# MUSHROOM JACK FATTIE



## Sowsage

Decided on doing a fattie last Saturday since its been a little while for one of those. Turned out pretty yummy!  I had some mushrooms and a block of jack cheese and decided that would be good along with a few onions and peppers. 

Started with some sausage rolled out in a ziplock bag
	

		
			
		

		
	








Then i cooked down the mushrooms peppers and onions 
	

		
			
		

		
	







And an entire block of jack cheese. I didnt shred it i just cut up into 1/2" cubes. I rolled it all up in the sausage and then rolled in the bacon weave. I forgot to take some pictures of before wrapped. But i did get one of it wrapped and ready to go on the smoker.

Here it is all wrapped up
	

		
			
		

		
	







Fresh out of the UDS
	

		
			
		

		
	







And now for some sliced pics!


----------



## kruizer

Good lookin fattie. I am going to try one of those someday


----------



## chopsaw

Not a shroom guy , but that looks fantastic . Nice work .


----------



## crazymoon

Ss, Great looking fatty, I'd love a slice of that one ! like


----------



## Winterrider

Looks Like a work of art. Nice job...


----------



## Sowsage

kruizer said:


> Good lookin fattie. I am going to try one of those someday


Thanks! It took me a while to start making them but i have done several now. They always turn out delicious and there are so many different ways to do them!


----------



## Sowsage

chopsaw said:


> Not a shroom guy , but that looks fantastic . Nice work .


Thanks chopsaw!


----------



## Sowsage

crazymoon said:


> Ss, Great looking fatty, I'd love a slice of that one ! like


Thanks! I'd love another slice of it too but unfortunately it didnt last too long! Lol


----------



## Sowsage

Winterrider said:


> Looks Like a work of art. Nice job...


Thanks!


----------



## Sowsage

Made the carousel!  Awesome!


----------



## Miss Piggy

That looks amazingly tasty! I've never made one, but I plan to do so soon.


----------



## Sowsage

Miss Piggy said:


> That looks amazingly tasty! I've never made one, but I plan to do so soon.

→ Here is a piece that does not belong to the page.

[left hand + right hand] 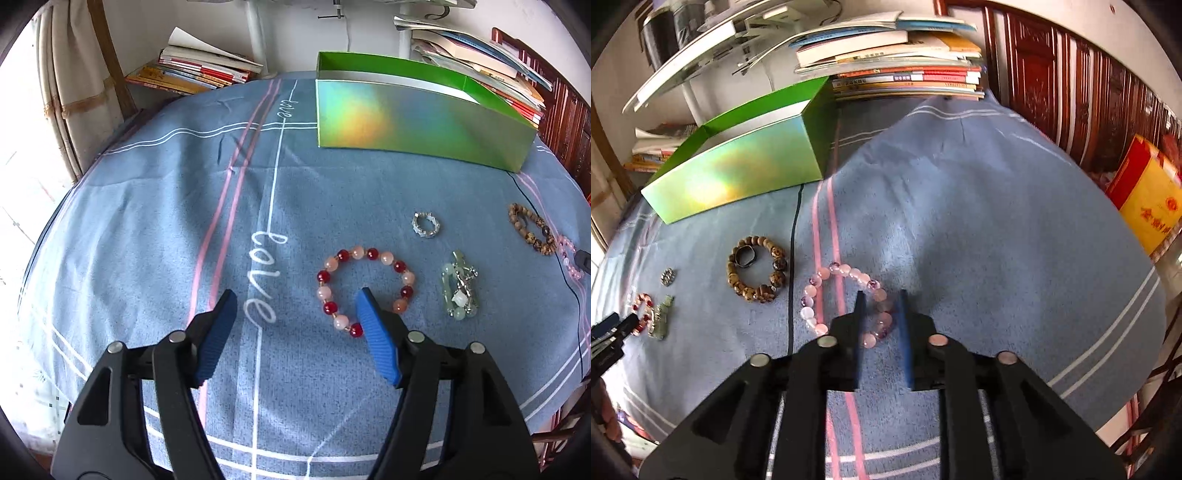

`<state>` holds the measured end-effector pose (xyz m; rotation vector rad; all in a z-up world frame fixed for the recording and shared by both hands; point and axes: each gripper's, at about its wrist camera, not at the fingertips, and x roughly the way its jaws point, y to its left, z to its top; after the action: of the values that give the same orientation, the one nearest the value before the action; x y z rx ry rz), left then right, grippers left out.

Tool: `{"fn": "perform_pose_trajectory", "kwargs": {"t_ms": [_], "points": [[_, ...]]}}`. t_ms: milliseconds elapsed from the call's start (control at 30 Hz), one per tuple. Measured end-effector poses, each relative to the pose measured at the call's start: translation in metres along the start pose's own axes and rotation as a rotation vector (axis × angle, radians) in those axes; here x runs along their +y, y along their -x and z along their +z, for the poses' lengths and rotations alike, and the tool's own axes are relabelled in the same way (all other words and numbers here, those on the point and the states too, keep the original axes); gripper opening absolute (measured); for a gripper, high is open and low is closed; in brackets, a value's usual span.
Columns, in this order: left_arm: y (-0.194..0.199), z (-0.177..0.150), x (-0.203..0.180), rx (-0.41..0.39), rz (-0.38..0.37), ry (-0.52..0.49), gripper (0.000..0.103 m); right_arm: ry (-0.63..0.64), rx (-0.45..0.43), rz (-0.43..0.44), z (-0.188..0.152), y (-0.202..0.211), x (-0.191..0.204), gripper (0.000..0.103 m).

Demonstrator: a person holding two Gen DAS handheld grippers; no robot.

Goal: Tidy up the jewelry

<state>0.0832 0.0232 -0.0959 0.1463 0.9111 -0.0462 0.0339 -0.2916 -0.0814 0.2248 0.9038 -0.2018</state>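
Note:
My left gripper [295, 295] is open just above the blue cloth, its right finger inside the loop of a red and pink bead bracelet [343, 255]. To the right lie a silver ring [426, 224], a jade-green pendant [460, 291] and a brown wooden bead bracelet [532, 229]. My right gripper [882, 299] stands narrowly open over a pale pink bead bracelet [823, 273]; a few of its beads sit between the fingers with gaps at the sides. A dark ring [746, 256] lies inside the brown bracelet [777, 264]. An open shiny green box [406, 122] stands at the back.
Stacks of books [905, 70] sit behind the green box [738, 173]. A black cable [792, 277] runs across the blue cloth [147, 240]. A red and yellow box [1145, 195] and a dark wooden cabinet [1052, 74] stand to the right.

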Motion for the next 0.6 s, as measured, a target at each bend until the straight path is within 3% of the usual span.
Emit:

Thanks! And yes you must ! You will not be disappointed!


----------



## fullborebbq

Nice job looks yummy!!, What type of sausage did you start with?


----------



## Sowsage

fullborebbq said:


> Nice job looks yummy!!, What type of sausage did you start with?


Its a breakfast style sausage. Very similar to jimmy dean original.


----------



## tropics

Nice job on the fatty still on my to do list LIKES
Richie


----------



## SmokinAl

Looks delicious!
Congrats on making the carousel!
Al


----------



## Sowsage

tropics said:


> Nice job on the fatty still on my to do list LIKES
> Richie


Thanks Richie!


----------



## Sowsage

SmokinAl said:


> Looks delicious!
> Congrats on making the carousel!
> Al


Thanks Al!


----------



## xray

Beautiful looking fatty! Love the mushrooms.

Like!


----------



## SmokinVOLfan

That fatty is beautiful! You nailed it nice work!


----------



## Sowsage

xray said:


> Beautiful looking fatty! Love the mushrooms.
> 
> Like!


Thanks!


----------



## Sowsage

SmokinVOLfan said:


> That fatty is beautiful! You nailed it nice work!


Thanks!


----------



## gmc2003

I'm not a fan of schrooms, but that fattie look great. Nicely done 

Point for sure
Chris


----------



## Sowsage

gmc2003 said:


> I'm not a fan of schrooms, but that fattie look great. Nicely done
> 
> Point for sure
> Chris


Thanks! Your the second one thats not a fan of shrooms.  Lol!


----------



## sauced

An amazing looking fatty!!! Nice job!!!


----------



## Sowsage

sauced said:


> An amazing looking fatty!!! Nice job!!!


Thanks!


----------



## browneyesvictim

Whoa! That looks right up my alley. Beautiful colors!


----------



## Sowsage

browneyesvictim said:


> Whoa! That looks right up my alley. Beautiful colors!


Thanks!


----------



## dannylang

Man that a good looking fat tie, have not done one of those in a while.
dannylang


----------



## Sowsage

dannylang said:


> Man that a good looking fat tie, have not done one of those in a while.
> dannylang


Thanks! I hadn't done one in a while before this one. I keep trying to think of how to do a breakfast one. That will be the next one i do


----------



## zosick

Your bacon weave skill are killer I just looked down and saw the massive wood I've been splitting. To  smoke with.

Awesome job guy


----------



## Brokenhandle

That fattie looks great. I'm like many others and haven't tried one yet but need to! Loved the filling.  Only thing is I would need to have my wife do the stuffing... I can't hardly fill a soft shelled tortilla and be able to get it wrapped up 

Ryan


----------



## Sowsage

Brokenhandle said:


> That fattie looks great. I'm like many others and haven't tried one yet but need to! Loved the filling.  Only thing is I would need to have my wife do the stuffing... I can't hardly fill a soft shelled tortilla and be able to get it wrapped up
> 
> Ryan


Lol! Well ill tell you it was not easy getting all that stuffed in there! Try it out you wont be disappointed!


----------



## CTisMe

Nice work. The peppers look amazing. How long did you smoke it and at what temp?


----------



## Sowsage

CTisMe said:


> Nice work. The peppers look amazing. How long did you smoke it and at what temp?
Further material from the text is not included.